O Wanderley ficou muito interessado. O ensaguentado prosseguiu a narrativa.
– Pois veja só. Estava eu caminhando no Centro quando me deparei com dois marmanjos, acho que camelôs, dedicando-se ao desforço físico. No popular, brigavam a socos. Como sou da paz, tentei apartar a briga.
– E?…
– Veja só como esse mundo é cruel. Em vez de me agradecer, os dois passaram a me agredir gritando que eu não tinha nada que me meter em briga alheia. Levei um soco no nariz, e, durante a refrega, rasgaram minha camisa, já encharcada de sangue, como se vê. Nisso, chegam dois PMs para ver o que estava acontecendo.
– Apartaram a briga, né?
O articulista suspirou.
– Não.Os brigões mentiram, disseram aos brigadianos que eu é que tinha começado a bronca, e o fizeram com tal veemência e convicção que os policiais acreditaram.
– Não!
– Sim. E ainda apanhei deles.
– Ah não, isso é uma barbaridade – falou o Wanderley, que pegou a Bic e laudas de papel. – Que horas foi e em que rua do Centro?

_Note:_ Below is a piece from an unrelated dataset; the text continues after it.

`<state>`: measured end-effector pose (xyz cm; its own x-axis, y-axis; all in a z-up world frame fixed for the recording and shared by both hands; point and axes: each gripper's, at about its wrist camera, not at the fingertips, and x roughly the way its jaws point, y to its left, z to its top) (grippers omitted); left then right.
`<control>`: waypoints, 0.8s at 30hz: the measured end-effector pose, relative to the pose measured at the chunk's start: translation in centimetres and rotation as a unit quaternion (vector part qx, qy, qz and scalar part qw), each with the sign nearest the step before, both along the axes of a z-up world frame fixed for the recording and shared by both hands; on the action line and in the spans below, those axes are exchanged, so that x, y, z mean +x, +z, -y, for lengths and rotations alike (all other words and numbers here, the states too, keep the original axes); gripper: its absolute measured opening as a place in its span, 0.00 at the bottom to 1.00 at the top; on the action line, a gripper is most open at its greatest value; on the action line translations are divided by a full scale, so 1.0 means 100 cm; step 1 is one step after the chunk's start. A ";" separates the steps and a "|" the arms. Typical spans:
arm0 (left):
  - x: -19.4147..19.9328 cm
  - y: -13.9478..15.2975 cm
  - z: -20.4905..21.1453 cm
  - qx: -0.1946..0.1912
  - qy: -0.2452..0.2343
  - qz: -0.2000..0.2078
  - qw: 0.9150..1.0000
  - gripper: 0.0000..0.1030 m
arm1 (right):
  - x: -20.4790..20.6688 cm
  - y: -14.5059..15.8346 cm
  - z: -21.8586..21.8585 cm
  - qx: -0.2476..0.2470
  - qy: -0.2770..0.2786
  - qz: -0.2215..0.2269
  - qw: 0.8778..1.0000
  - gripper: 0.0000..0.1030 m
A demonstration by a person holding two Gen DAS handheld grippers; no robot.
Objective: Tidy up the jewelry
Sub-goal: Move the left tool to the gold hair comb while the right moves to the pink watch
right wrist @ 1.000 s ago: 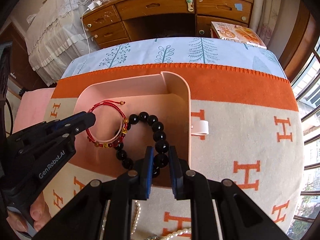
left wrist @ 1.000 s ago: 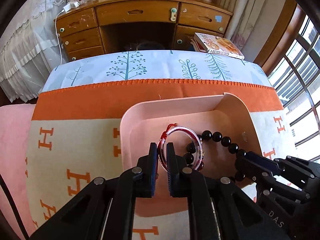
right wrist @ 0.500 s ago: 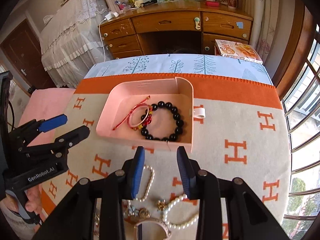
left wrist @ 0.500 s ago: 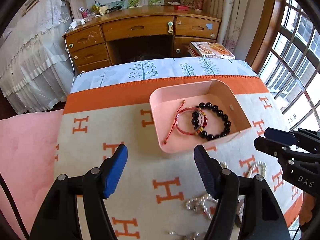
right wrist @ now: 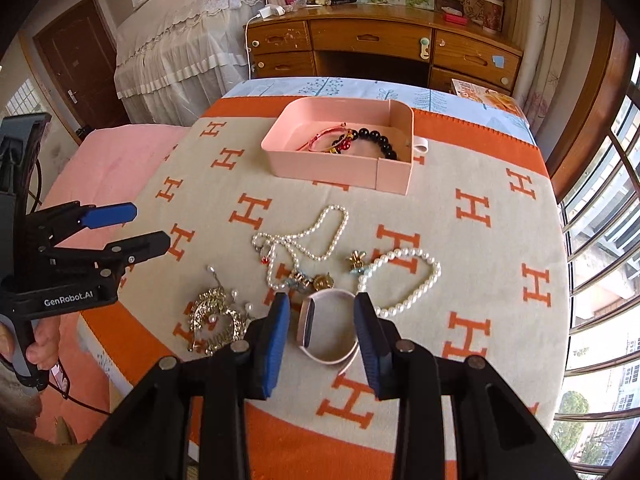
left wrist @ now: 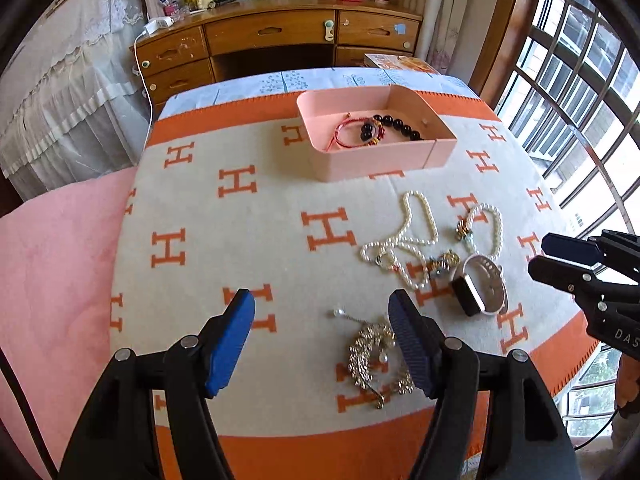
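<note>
Claws first: the left claw stands wide apart and empty at the bottom of its frame, the right claw is parted less widely and equally empty. Between the right claw's blue pads, low centre of that view, lies the pale pink-strapped smartwatch, its strap looping toward the camera; the right hand looks nearer to it. The gold filigree brooch with pearls lies just inside the left claw's right pad. Pearl strands sprawl above. The pink rectangular tray, upper centre, holds the red cord bracelet and black bead bracelet.
</note>
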<state>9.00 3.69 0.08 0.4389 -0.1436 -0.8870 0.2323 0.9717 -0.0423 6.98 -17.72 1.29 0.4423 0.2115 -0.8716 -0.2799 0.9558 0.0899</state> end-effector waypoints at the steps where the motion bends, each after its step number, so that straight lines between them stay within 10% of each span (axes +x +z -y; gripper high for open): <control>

– Na Salgado, às 21h. Mas devo esclarecer que não foi hoje?
– Como assim, não foi hoje?
– Foi há dois meses.
– Então…então…mas por que diabos você está com a camisa rasgada e ensanguentada?
Um sorriso triste veio flutuando.
– É que…bem, é que…sabe, eu guardei a camisa e a vesti para ilustrar a violência que me fizeram.
O Wandeco ficou uns bons 30 segundos olhando fixamente para o visitante, esferográfica imóvel apontada para uma lauda que nunca registraria o estranho caso que acabara de ouvir.